A howl, close and wrong.

From behind the cafeteria dumpster, a group of Remnants broke cover. These weren't the shuffling corpses of the teachers; these moved with a predator's speed, eyes white with hunger, limbs jerking with inhuman purpose.

"Shit—RUN!" River shouted.

The chase exploded into chaos. Four kids, one set of keys, hope like a fuse burning fast. Rebecca risked a glance back. A Remnant nearly on Trevor's heels, nails scraping concrete. Danielle shrieked. Trevor shoved her toward the van.

The Remnants howled, hands snatching at backpacks and hair, teeth snapping so close Rebecca could smell rot and static.

Trevor fumbled with the keys, cursing, jamming the wrong one in the lock.
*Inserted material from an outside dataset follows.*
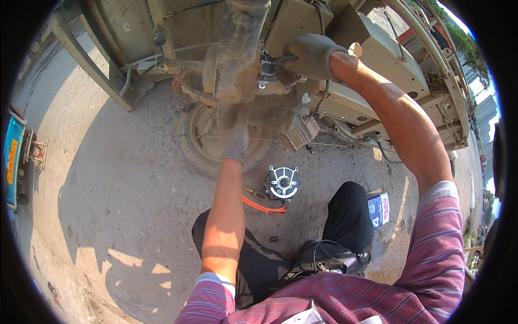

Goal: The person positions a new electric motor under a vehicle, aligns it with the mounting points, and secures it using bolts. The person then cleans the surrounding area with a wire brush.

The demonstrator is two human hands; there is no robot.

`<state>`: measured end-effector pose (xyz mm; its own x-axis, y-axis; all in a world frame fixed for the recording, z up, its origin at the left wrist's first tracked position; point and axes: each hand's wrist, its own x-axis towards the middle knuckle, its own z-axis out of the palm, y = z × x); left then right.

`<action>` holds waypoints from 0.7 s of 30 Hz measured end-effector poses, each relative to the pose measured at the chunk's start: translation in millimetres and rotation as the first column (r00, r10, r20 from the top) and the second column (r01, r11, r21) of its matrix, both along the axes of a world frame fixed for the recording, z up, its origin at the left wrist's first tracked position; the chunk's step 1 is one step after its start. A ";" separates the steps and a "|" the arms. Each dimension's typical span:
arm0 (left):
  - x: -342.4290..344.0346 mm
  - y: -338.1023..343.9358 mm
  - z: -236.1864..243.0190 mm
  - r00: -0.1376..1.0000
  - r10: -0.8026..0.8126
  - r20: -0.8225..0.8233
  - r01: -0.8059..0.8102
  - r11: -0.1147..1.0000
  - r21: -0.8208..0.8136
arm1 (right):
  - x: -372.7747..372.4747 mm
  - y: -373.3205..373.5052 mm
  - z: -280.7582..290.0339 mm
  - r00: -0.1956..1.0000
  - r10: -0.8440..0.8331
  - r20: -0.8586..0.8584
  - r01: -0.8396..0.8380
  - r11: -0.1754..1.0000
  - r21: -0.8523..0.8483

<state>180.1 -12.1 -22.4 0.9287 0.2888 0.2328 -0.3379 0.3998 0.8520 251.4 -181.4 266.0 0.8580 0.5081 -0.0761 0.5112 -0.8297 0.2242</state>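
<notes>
My right hand [312,55], in a grey glove, is closed beside a metal motor mount [268,70] with silver lugs under the vehicle. A dark ribbed piece [286,60] shows at its fingers; what the hand grips I cannot make out. My gloved left hand [236,141] reaches up beneath the dirty axle tube [234,73]. Its fingers are blurred and merge with the shadow there. On the ground in front of me lies a round motor [283,182] with a silver bracket and a central shaft. Orange cable [264,206] runs beside it.
A tyre on a wheel [202,137] stands below the axle. Close to it hangs a finned metal box [301,131]. Beige frame boxes [377,54] are at the upper right. A blue and white carton [379,209] lies right of my knee. A blue vehicle [14,156] stands far left.
</notes>
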 end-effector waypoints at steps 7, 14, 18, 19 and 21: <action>-2.0 -0.2 3.9 0.998 0.004 -0.055 -0.004 1.000 -0.009 | 0.1 4.3 -1.1 1.000 0.005 0.006 -0.006 0.999 0.051; -1.2 -0.6 3.5 0.999 0.006 -0.032 -0.006 1.000 -0.018 | 0.8 10.8 -1.6 1.000 -0.007 0.006 0.007 0.998 0.067; -1.1 -0.8 1.9 1.000 0.007 -0.016 -0.007 1.000 -0.020 | 1.4 13.7 -0.1 1.000 -0.011 -0.024 0.012 0.998 0.056; -0.9 -1.0 1.5 1.000 0.002 -0.001 -0.002 0.999 -0.035 | 1.7 14.4 0.2 1.000 -0.014 -0.027 0.015 0.998 0.055; -0.9 -0.8 0.3 1.000 0.003 -0.031 -0.004 1.000 -0.026 | 2.1 15.3 0.8 0.999 -0.023 -0.042 0.025 0.998 0.060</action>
<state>179.2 -12.8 -22.1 0.9343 0.2974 0.1964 -0.3130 0.4213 0.8512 253.5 -166.1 266.8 0.8667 0.4921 -0.0813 0.4987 -0.8533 0.1523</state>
Rebecca screamed, "Left! It's the left one!" He found it, threw the door open, and all four tumbled inside, River half-hauling Danielle across the seat, Rebecca slamming the door shut a split second before a Remnant's face smashed against the glass, leaving a slick red smear.
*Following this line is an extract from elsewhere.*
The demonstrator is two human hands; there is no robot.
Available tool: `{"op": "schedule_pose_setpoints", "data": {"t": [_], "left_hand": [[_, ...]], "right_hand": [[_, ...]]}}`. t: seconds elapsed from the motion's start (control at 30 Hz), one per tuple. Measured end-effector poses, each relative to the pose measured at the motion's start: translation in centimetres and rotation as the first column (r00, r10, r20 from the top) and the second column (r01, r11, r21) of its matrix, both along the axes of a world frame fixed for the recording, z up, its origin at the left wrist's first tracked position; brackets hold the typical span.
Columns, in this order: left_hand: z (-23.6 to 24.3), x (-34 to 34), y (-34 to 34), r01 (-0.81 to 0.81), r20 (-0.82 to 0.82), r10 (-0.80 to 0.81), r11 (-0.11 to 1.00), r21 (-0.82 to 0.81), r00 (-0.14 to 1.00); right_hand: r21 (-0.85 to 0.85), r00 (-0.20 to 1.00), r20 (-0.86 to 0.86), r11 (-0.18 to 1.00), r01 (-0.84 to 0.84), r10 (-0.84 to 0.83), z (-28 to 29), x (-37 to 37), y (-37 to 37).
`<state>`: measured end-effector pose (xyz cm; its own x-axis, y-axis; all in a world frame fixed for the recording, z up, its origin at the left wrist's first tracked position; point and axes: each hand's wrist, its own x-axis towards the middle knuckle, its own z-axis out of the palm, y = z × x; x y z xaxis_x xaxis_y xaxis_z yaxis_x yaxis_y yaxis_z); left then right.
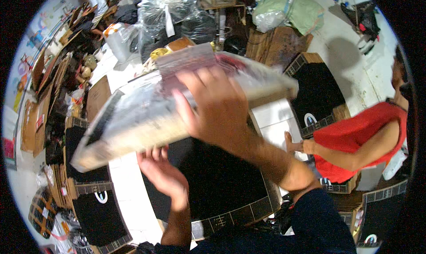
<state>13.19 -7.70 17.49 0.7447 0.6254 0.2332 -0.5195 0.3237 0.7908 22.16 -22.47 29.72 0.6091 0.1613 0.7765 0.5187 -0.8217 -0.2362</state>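
Note:
A wood-edged printing screen (168, 130) is tilted above a black fabric panel (217, 178) on a board in front of me. My left hand (165, 172) is under the screen's near edge, palm up, with its fingertips against the wood. My right hand (217, 105) reaches across the top of the screen, its fingers closed against a flat, wide squeegee (186, 61) with a greyish blade-like face. Motion blurs the screen and the right hand a little, and the exact grip is partly hidden. Dark reddish ink smears show on the mesh near the squeegee.
More black panels on boards (95, 214) stand to the left and right (317, 90). At the right is a person in a red top (355, 138), hands near the table. Plastic-wrapped bundles (168, 19) and a green sack (288, 10) lie at the back. Another person (95, 5) sits far left.

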Motion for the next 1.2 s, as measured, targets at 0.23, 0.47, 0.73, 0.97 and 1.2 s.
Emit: {"op": "schedule_pose_setpoints", "data": {"t": [0.23,0.47,0.73,0.97,1.2], "left_hand": [[-7.2,-7.8,2.2,-0.122,-0.813,-0.346,0.886,-0.447,0.468],[-13.8,-12.6,7.4,0.549,-0.693,0.505,0.427,0.719,0.514],[-17.6,-11.6,9.3,0.487,-0.337,0.535,-0.166,0.857,0.775],[-18.2,-12.6,9.7,0.566,-0.425,0.558,-0.1,0.819,0.713],[-18.3,-12.3,9.7,0.512,-0.398,0.511,-0.098,0.853,0.761]], "right_hand": [[-0.011,0.837,-0.545,0.998,-0.066,0.049,-16.4,-6.4,-1.7],[-0.195,0.948,-0.315,0.975,-0.11,0.044,-21.2,18.6,-1.0],[-0.37,0.835,-0.549,0.885,-0.283,0.037,-22.4,24.1,-1.1],[-0.349,0.924,-0.381,0.921,-0.174,0.03,-24.1,23.5,-1.2],[-0.468,0.918,-0.385,0.877,-0.105,-0.095,-23.8,15.3,-1.8]]}}
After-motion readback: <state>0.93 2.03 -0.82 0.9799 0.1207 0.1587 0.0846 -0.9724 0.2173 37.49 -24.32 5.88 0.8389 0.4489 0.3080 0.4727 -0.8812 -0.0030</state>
The van rocked as bodies slammed against it, fists drumming on the roof, nails screeching across the windows. For a moment, all they could hear was the thunder of fists, the wail of broken voices, metal twisting under hungry hands.
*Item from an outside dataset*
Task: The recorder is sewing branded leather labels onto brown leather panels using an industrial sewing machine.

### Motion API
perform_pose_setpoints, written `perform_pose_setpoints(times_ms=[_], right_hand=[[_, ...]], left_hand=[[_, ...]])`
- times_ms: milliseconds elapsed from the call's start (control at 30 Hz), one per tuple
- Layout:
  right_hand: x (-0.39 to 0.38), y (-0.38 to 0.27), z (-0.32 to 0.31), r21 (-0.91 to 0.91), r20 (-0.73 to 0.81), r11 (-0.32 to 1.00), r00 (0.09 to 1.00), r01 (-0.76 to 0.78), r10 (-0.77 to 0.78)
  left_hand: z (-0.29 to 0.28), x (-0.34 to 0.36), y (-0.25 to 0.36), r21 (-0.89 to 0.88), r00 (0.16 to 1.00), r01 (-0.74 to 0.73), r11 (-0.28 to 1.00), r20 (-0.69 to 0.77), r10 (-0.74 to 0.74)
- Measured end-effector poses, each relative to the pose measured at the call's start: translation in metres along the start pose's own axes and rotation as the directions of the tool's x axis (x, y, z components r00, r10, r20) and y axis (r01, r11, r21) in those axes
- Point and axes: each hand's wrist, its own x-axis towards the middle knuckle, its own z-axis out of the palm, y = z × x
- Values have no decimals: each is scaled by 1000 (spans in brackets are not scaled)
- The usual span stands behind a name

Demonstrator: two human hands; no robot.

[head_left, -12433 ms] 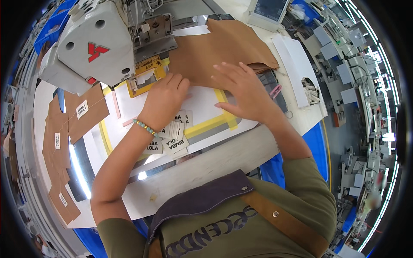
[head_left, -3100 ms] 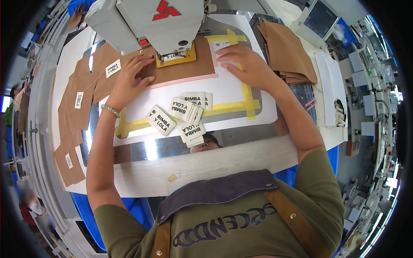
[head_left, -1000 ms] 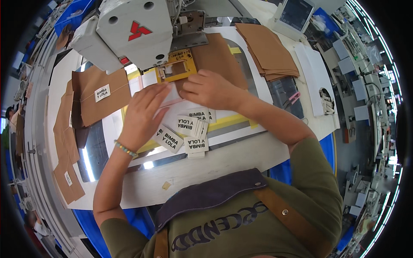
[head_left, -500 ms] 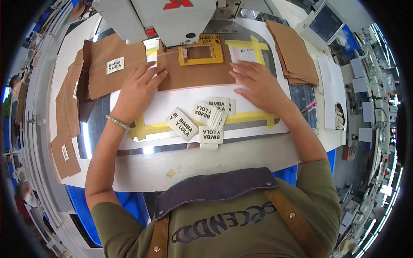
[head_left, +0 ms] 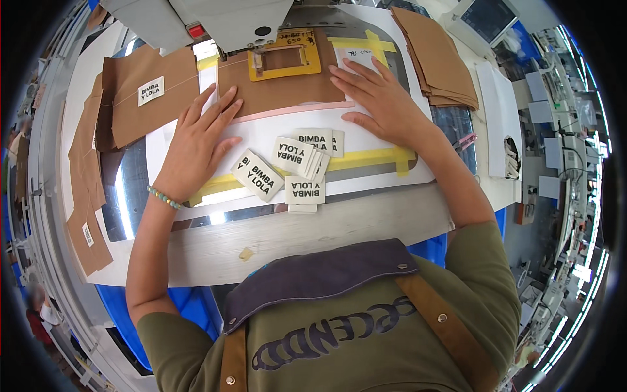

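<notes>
My left hand (head_left: 201,140) lies flat, fingers spread, its fingertips at the near left corner of a brown sheet-like panel (head_left: 290,93). Across from it, my right hand (head_left: 385,108) rests open with fingers fanned out over the panel's right end and a white taped piece beside it. A pink strip (head_left: 294,111) shows along the panel's near edge. On top of the panel sits a yellow rectangular frame (head_left: 312,68), below the white machine head (head_left: 222,19). Closer to me, several white patches with dark lettering (head_left: 304,189) lie in a loose pile.
Yellow tape (head_left: 366,159) borders the white work sheet. Brown pieces with white patches (head_left: 140,111) spread out at the left. A stack of brown panels (head_left: 434,59) lies at the right, near a screen (head_left: 486,23) and pink-handled snips (head_left: 465,142).
The whole view has shifted, so things appear higher and further left. The panel's near edge has moved slightly away from me, baring more pink strip. My right fingers have spread wider.
</notes>
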Motion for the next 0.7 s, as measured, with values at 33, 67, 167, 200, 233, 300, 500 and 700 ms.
perform_pose_setpoints(times_ms=[33,67,167,200,233,300,500,700], right_hand=[[-2,0,-1,-1,2,1000,1000,0,0],[-4,0,-1,29,13,1000,1000,-13,13],[-11,-3,-8,43,27,999,999,-30,29],[-13,-3,-10,27,29,999,999,-35,35],[-13,-4,-11,27,32,999,999,-37,36],[-12,-7,-13,166,-105,984,992,-57,75],[-3,-16,-10,116,12,993,1000,14,-16],[-9,-18,-4,163,-29,985,998,-50,56]], left_hand=[[1,1,1,2,1000,-14,1000,-19,14],[1,1,1,2,1000,-12,1000,-20,12],[2,1,3,-14,999,-38,999,-8,38],[1,1,3,33,1000,-18,999,-6,18],[1,1,3,81,1000,3,997,-5,-3],[4,-3,3,37,998,36,999,-61,-34],[5,-7,6,-32,993,62,998,-94,-65],[11,-15,6,-22,992,92,996,-85,-93]])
Trevor stabbed the key into the ignition, turned it—nothing. Swore, turned it again, the engine choked, sputtered, and roared to life.

"GO!" Rebecca screamed, kicking at a hand clawing through the half-open window.

Trevor stomped the gas. The van lurched, tires screaming, slamming into a trash bin, bouncing off a parked sedan. Remnants clung to the doors, smashed at the glass, screeched as they slid off the roof. One landed on the windshield, glaring in, eyes wild. Trevor hit the wipers, panic making every motion frantic.

The van careened out of the lot, swerving through the wreckage, bumping over bodies and debris, windows spiderwebbed with cracks, and the world a blur of rain and smoke. Behind them, the school was swallowed in chaos, fire, and the endless, howling song of the dead.

Inside, no one spoke. They just breathed, hearts pounding, faces ghost-pale, hands locked in white-knuckled terror.

Outside, monsters pounded after them.

Inside, the last fragments of hope held on, teeth bared, knuckles bleeding.

And as the van barreled into the unknown, Rebecca pressed her palm to the fogged window, watching the school vanish in the rearview, a battlefield they would never be able to forget, even if they survived what came next.